In vivo, those two genes have apparent functional redundancy: they target the same genes and the deletion of either PDR1 or PDR3 does not significantly affect the PDR system; an effect is only shown when both are deleted [40, 41]. However, these two factors are used in response of two different cell signals: PDR3 is sensitive to mitochondrial activity, whereas PDR1 is not [4244]. Conversely, PDR1 deletion mutants are quite drug-hypersensitive, whereas PDR3 mutants are not [41].

In addition to this distinct response of PDR1 and PDR3 to cellular signals, the regulation link between them is weak, and no proof of cooperativity for the regulation of their targets was highlighted.

It the PDR sub-network, the III.1 motifs formed by PDR1, PDR3 and their common targets are apparently not exploited by the cell because PDR1 and PDR3 are not obligatorily active at the same time and the prerequisites for the specific dynamics of feed-forward loops are not fulfilled (sufficient regulation of PDR3 by PDR1 and cooperativity on the common targets).


The motivating idea behind most discussions on motifs is the possibility of capturing the essential logic of genetic regulation by a small set of interaction circuits performing some specific functional tasks. While this hypothesis is, in principle, experimentally testable, experimental and theoretical work has hitherto considered essentially motifs in isolation, that is, excised from the biological environment in which the motifs' instances are embedded.

We studied in detail the role of motifs in the case of the best-documented genetic sub-networks and biological functions where such motifs are found.
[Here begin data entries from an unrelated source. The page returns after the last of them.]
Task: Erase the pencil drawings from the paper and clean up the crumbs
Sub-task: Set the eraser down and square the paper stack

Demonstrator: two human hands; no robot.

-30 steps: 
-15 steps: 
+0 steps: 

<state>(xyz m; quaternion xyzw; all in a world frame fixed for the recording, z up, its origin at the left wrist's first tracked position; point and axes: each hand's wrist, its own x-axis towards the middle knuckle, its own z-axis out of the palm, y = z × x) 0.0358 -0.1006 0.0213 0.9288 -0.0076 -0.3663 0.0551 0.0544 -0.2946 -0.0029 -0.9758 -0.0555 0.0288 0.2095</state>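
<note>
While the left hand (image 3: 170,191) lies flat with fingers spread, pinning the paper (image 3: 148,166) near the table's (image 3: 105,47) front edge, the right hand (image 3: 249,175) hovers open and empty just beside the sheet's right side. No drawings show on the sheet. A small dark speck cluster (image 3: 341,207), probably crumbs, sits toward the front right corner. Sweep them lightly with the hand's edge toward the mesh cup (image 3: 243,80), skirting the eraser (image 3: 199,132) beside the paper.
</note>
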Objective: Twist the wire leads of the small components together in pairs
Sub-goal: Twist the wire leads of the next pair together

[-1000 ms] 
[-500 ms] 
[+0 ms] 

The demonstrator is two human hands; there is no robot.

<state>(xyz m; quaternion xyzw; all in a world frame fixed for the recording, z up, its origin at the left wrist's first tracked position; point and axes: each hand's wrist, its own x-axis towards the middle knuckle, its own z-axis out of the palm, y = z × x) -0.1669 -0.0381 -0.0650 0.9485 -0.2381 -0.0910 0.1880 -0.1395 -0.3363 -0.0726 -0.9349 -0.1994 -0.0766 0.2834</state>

In most cases, motifs do not seem to have a central regulatory role in the biological processes associated with each occurrence. The list of examples where enough biological information is available is, of course, limited, and further examples may subvert this picture. At the moment, it is a fact that all the examples studied highlight the high level of integration of different regulatory mechanisms acting altogether. Reception and processing of cellular signals cannot be reduced to transcriptional regulation and protein-protein interaction switches. Other mechanisms such as phosphorylation, triggered degradation, protein sequestration and transport, and higher-order multimerization are central to the logic of the sub-networks. Disentangling information-processing circuits made of transcription reactions and interactions between transcription factors from the whole cellular environment does not seem to be possible for the cases considered. A qualitative impression surmised from the visible aggregation and nesting of the motifs with the rest of the network is that a 'pure' modular functional behavior is not very likely to occur. This impression is not limited to S. cerevisiae: in previous work [17], other researchers have shown that a similar aggregation of structural motifs occurs for a simpler organism, E. coli, suggesting some degree of generality.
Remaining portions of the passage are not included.